Dataset entries:
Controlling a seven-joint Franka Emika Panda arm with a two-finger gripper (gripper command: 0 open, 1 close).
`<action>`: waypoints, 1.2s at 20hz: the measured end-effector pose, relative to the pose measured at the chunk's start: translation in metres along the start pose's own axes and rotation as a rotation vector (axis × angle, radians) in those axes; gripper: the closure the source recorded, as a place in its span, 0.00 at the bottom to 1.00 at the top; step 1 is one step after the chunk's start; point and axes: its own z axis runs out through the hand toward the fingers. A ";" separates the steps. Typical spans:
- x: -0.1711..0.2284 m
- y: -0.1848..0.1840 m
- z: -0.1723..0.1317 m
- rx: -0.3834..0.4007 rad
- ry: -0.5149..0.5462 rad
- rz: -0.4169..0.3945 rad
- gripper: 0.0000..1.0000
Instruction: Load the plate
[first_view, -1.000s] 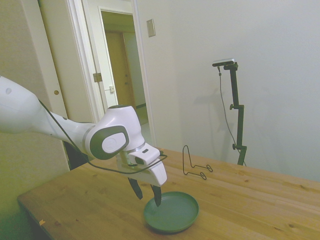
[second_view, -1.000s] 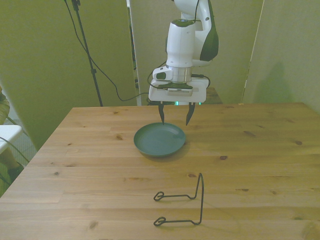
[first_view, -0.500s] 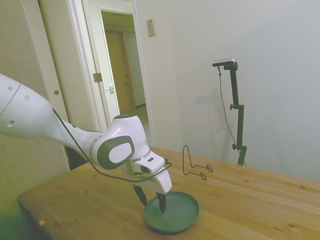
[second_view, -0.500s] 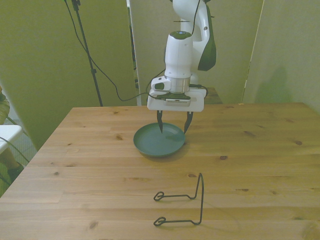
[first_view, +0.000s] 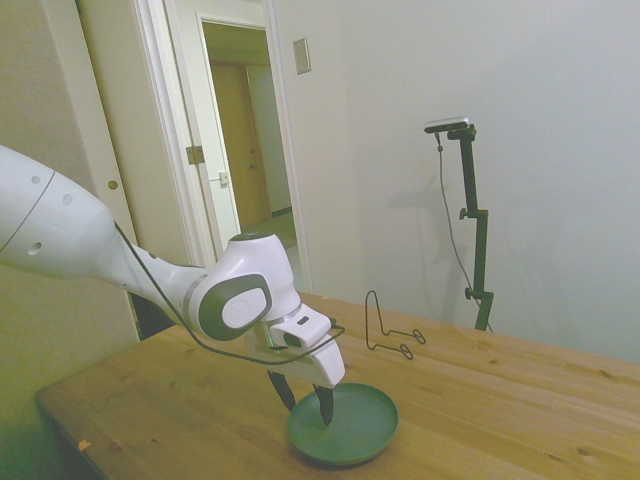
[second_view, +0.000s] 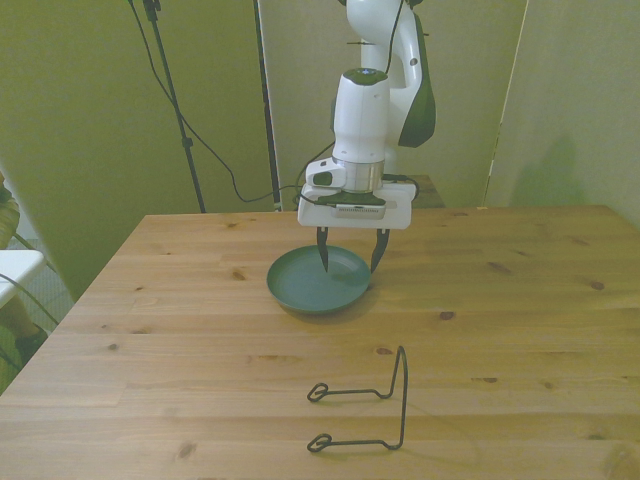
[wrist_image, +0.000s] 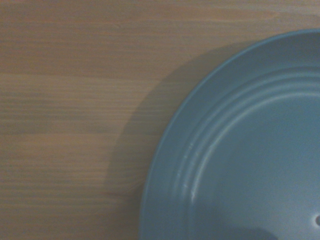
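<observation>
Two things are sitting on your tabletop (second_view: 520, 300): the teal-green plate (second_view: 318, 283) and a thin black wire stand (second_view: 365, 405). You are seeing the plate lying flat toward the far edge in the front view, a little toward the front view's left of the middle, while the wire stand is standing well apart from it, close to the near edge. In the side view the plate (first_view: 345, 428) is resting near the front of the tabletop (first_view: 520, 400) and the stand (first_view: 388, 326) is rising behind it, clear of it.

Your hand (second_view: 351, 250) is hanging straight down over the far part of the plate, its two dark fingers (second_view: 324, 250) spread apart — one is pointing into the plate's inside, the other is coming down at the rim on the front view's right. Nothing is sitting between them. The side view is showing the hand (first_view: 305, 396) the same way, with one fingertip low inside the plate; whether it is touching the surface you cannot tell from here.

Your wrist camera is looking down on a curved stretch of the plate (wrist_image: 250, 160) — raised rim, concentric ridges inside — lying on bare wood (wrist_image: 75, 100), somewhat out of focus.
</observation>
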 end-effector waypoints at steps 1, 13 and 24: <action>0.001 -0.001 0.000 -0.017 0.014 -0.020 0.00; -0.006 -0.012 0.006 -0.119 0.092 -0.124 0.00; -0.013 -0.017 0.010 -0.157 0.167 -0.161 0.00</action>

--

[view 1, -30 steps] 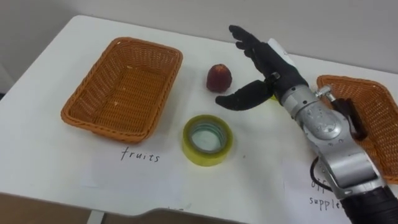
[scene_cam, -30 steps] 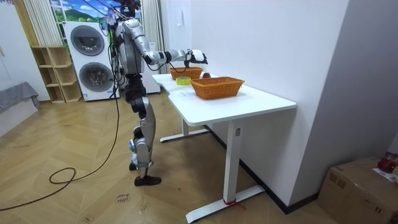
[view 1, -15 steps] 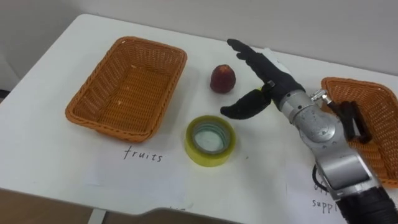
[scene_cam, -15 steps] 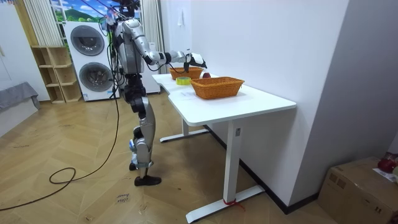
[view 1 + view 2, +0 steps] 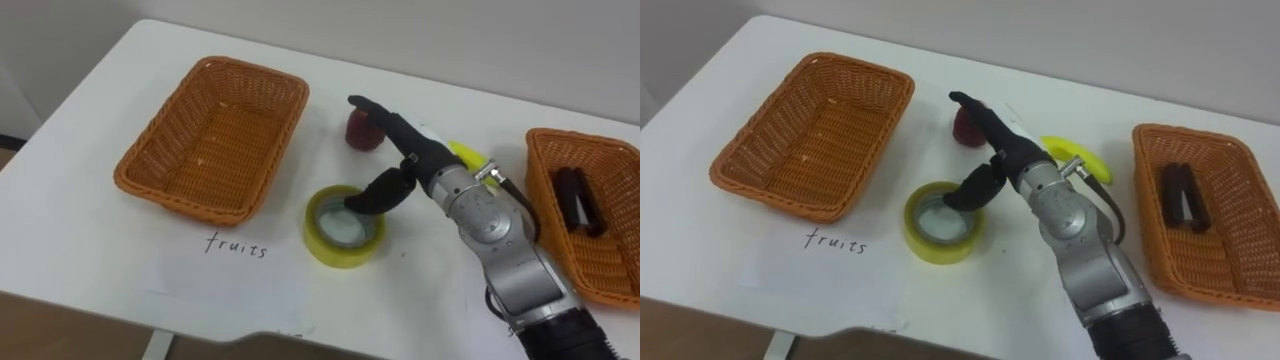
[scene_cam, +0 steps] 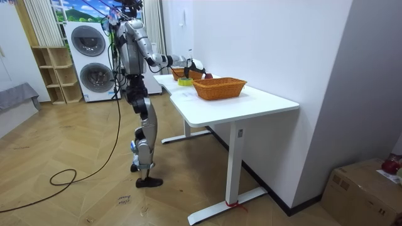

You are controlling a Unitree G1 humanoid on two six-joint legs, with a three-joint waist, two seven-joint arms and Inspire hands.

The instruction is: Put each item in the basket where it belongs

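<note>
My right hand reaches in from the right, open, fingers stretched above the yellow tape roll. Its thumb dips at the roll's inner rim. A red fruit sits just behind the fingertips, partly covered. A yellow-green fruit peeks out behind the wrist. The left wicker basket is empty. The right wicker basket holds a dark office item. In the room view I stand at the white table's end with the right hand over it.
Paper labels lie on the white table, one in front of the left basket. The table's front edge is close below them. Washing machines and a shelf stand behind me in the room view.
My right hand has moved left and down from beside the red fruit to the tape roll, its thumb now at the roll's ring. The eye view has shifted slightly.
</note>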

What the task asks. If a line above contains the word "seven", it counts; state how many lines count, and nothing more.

Response for this exercise. 2